Authors: Segnide J. Guidimadjegbe*, CSU Long Beach
Topics: Agricultural Geography, Human-Environment Geography, Land Use
Keywords: Adaptation practices, Climate change, Farming, Sustainable agriculture
Session Type: Paper
Presentation File: No File Uploaded
The increasing global population depends on the efficacy of agriculture to meet nutritional needs. Due to changing climate and extreme weather events, it is necessary that farmers rethink their practices. Additionally, global society has a shared belief that agriculture represents one of the principal sources of climate change. The development of efficient farming management practices holds the potential to both reduce farmer risk and mitigate the negative impacts of agriculture on the climate. Hence, it is critical to identify adaptation measures that farmers are implementing. This study aims to investigate challenges posed by climate change on Southern Californian agriculture—a prominent agricultural area in the country—and the various measures farmers have adopted to counter them efficiently. This study also scrutinizes those measures and sheds light on governmental assistance efforts in that process.

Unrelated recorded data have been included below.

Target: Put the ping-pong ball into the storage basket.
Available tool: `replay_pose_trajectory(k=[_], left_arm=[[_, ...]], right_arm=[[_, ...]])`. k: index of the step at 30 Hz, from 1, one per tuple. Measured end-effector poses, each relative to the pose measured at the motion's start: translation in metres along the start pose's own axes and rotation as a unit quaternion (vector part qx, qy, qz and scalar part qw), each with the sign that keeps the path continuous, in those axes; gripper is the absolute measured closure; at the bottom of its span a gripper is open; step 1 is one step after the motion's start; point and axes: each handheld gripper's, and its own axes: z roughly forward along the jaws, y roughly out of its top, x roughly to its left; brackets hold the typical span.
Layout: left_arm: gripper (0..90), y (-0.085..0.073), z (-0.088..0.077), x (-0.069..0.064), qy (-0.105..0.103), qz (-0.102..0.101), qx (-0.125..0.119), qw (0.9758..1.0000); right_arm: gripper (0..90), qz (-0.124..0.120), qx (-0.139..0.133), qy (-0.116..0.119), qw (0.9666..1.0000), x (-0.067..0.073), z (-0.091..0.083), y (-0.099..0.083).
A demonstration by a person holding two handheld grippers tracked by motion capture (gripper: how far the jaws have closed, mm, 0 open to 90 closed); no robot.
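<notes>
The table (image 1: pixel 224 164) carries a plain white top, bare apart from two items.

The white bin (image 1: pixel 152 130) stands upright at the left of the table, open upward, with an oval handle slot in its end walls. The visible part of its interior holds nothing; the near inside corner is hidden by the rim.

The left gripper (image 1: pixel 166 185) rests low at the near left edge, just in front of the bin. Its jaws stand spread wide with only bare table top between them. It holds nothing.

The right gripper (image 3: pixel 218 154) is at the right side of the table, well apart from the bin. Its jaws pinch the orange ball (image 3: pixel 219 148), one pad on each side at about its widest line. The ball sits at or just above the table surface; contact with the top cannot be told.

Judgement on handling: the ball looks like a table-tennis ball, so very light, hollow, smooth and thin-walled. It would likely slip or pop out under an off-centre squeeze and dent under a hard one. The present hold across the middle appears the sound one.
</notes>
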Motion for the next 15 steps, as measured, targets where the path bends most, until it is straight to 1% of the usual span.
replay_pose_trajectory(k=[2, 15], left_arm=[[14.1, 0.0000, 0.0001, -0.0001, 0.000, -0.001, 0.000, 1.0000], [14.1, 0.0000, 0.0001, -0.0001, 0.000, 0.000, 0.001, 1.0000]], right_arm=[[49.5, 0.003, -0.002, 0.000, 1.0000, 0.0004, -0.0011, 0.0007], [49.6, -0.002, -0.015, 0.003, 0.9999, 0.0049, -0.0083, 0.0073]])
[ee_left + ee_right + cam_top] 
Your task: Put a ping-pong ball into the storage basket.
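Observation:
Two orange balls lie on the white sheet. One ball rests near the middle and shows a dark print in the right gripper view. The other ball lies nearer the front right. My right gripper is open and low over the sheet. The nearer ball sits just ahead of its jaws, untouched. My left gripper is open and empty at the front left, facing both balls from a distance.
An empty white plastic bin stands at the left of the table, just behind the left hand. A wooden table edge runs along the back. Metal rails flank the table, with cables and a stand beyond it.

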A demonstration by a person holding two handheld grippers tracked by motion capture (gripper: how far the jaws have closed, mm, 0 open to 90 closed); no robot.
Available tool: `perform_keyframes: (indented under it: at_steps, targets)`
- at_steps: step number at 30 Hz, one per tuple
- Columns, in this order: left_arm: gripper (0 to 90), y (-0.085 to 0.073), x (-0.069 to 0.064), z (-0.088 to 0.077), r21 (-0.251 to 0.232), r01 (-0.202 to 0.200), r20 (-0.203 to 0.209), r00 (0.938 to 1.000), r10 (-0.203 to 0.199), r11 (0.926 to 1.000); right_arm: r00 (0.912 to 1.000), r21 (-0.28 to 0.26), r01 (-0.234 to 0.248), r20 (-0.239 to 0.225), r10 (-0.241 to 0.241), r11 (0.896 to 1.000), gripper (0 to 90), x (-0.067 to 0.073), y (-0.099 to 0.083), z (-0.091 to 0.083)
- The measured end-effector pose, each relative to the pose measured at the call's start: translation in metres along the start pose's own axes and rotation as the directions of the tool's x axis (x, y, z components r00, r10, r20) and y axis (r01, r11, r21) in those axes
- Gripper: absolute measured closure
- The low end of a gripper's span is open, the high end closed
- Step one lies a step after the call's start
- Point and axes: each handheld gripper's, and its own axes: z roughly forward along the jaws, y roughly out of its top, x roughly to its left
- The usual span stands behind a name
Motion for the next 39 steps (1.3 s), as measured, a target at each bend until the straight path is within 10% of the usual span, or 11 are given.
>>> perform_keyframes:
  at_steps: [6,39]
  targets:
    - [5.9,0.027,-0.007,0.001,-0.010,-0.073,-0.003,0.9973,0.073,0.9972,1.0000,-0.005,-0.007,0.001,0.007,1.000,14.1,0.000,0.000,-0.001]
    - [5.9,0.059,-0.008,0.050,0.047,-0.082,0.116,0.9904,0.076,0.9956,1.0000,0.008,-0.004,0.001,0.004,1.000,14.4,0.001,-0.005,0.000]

Using primarily ethnographic methods, I collected farmers’ perceptions of climate change and how it influences their productions. This method also allowed the assessment of farmers’ adaptation processes and their sentiments on its efficacy. Quantitative data collected was used to assess crop production yields and any correlation with weather fluctuations in the region.
The results showed that climate change has caused losses in crop production yields in Southern California. Farmers are conscious about that correlation and have responded by implementing various adaptation strategies, based either on their own experiences and/or governmental initiatives. The findings suggest that those measures contain some imperfections and that governments and farmers need to collaborate further to elaborate efficient management practices to foster sustainable agriculture.